GILETS : LE TRI DANS L'ARMOIRE...
Catégorie : Actualité générale
Groupe de Gilets jaunes en novembre 2018
Vous savez, cette obligation de tri - cette envie aussi pour y voir clair, qui nous prend devant l'armoire : ceux-là, la laine ; ceux-ci, le coton ; ces verts-là ; ces bleus-ci... trier, faire des tas dans les vêtements empilés un peu foutoir-armoire parce que ça faisait longtemps, trop, qu'on posait tout à la va-comme-je-te-pousse... On rangerait plus tard... Trier ces gilets, donc, comme ces jours-ci, cette nécessité de finir par voir qui est qui dans les Gilets des carrefours. Parce que leur drapeau, leur panoplie simple et directe comme la vie de beaucoup d'entre eux, le gilet jaune qui habite sous tous nos sièges arrière, c'est évidemment un peu juste pour dire qui ils sont, et également, ce qu'ils portent comme cri, colère, et demandes, tous ces gens, qui à présent font partie des conversations de tout un chacun, vous, moi, le voisin, le maire, le commissaire, et le préfet, et "là-haut", "tout là-haut", à priori hors-de portée des gueulantes, ceux qui gouvernent le pays...

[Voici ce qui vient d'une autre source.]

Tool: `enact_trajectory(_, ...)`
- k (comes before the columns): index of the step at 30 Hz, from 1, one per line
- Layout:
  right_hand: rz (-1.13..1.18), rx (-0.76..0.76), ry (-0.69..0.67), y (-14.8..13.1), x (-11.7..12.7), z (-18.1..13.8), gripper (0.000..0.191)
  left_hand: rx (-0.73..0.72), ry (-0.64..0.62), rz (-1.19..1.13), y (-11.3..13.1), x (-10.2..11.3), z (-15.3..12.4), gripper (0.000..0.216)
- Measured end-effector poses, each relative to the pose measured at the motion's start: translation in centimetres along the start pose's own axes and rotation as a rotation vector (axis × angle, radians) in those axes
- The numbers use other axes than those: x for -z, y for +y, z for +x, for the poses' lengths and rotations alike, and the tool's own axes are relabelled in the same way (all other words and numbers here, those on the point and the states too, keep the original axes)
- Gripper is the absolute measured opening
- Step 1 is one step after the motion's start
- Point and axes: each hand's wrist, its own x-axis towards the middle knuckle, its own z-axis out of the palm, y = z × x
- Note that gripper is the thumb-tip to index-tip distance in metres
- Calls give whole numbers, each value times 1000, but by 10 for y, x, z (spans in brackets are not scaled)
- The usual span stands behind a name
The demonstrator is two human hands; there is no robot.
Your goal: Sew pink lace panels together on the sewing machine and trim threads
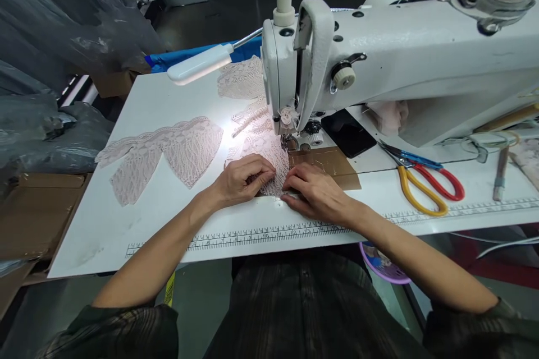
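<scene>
A pale pink lace piece (264, 152) lies on the white table (160, 219) in front of the needle of a white sewing machine (379, 56). My left hand (243, 179) rests on the lace's near left part, fingers curled and pressing it down. My right hand (314, 193) pinches the lace's near edge just right of the left hand, beside a brown cardboard patch (332, 162). More cut lace pieces (168, 151) lie spread out to the left, and another lace piece (241, 79) is behind the machine head.
Scissors with red and yellow handles (425, 182) lie to the right, next to a black phone (348, 132). A white lamp (200, 63) lights the needle area. A measuring tape (261, 234) runs along the front edge. Cardboard boxes (37, 207) and grey plastic bags stand left.
</scene>
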Motion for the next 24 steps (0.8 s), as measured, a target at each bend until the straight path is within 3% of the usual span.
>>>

C'est qui, ces Gilets, au bout ? J'ai fait partie des méfiants, qui, au début, en reniflant le plat, ont posé ce - facho en devenir, populiste en graine, remugle de poujadisme, à minima. J'avais souvenance précise de ces bretons chouanisants des Bonnets (rouges, en plus) de l'an 2013... Les analyses et les rappels historiques sont à présent partout, et soulignent les parentés, les symptômes convergents. Sûr, il y a jacquerie sous le gilet, ces montées de fièvre, venues des fonds des sociétés, criant leur faim, leur désarroi, se disant "à bout", et portant selon l'époque, au-dessus de têtes échevelées, et bien fatiguées, les bâtons et les fourches, "frères" des Gilets , et de leur bouchon de réservoir d'essence au bord des palettes tristes à mourir des périphéries des villes. J'ai rejoint ces agacés devant les médias relayant l’événement, au point qu'on peut se demander parfois s'ils ne le pilotent pas. Mais, "après", comme on dit maintenant à tous bouts de champ, peut-on supprimer réseaux sociaux et médias... ? faire avec, les apprivoiser, savoir les lire et les utiliser suffisant amplement. Les carrefours bordés des Lidls et autres Géants, leur paysage de caddies jamais pleins pour eux, sont à l'évidence le quotidien de tous les Gilets, ou presque. Faire ses courses à petites bouchées gourmandes au cœur des villes, c'est pour d'autres, qui ont les moyens et le temps. Et puis, finalement, d'émission en débat, de regard pertinent de sociologue en avis de politique ou de géographe, j'ai regardé de plus près. Et le tri s'est imposé, comme - me direz-vous - en tout phénomène social de masse que guette une généralisation presqu'aussi dangereuse que certains dans ces mouvements.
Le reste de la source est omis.